• Task goal
Take the listing below and output it again exactly.

________________________________________

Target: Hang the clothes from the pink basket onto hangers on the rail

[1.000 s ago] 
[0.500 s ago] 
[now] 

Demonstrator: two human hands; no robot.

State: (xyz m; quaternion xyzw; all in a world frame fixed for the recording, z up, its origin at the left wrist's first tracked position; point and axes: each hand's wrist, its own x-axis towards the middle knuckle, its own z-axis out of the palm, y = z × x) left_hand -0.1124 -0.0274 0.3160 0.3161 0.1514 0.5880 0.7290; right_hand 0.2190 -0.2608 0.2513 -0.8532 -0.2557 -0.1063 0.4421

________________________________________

• Answer for this exercise
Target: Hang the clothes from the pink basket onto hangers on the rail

[1.000 s ago] 
[0.500 s ago] 
[now] 

Demonstrator: two human hands; no robot.

State: (xyz m; quaternion xyzw; all in a world frame fixed for the recording, z up, its origin at the left wrist's first tracked position; point and axes: each hand's wrist, its own x-axis towards the middle knuckle, its own z-axis out of the palm, y = z × x) left_hand -0.1124 -0.0274 0.3160 0.3161 0.1514 0.5880 0.7290; right_hand 0.2190 -0.2608 0.2513 -0.8532 -0.2557 -0.1063 0.4421

No further output is required for this exercise.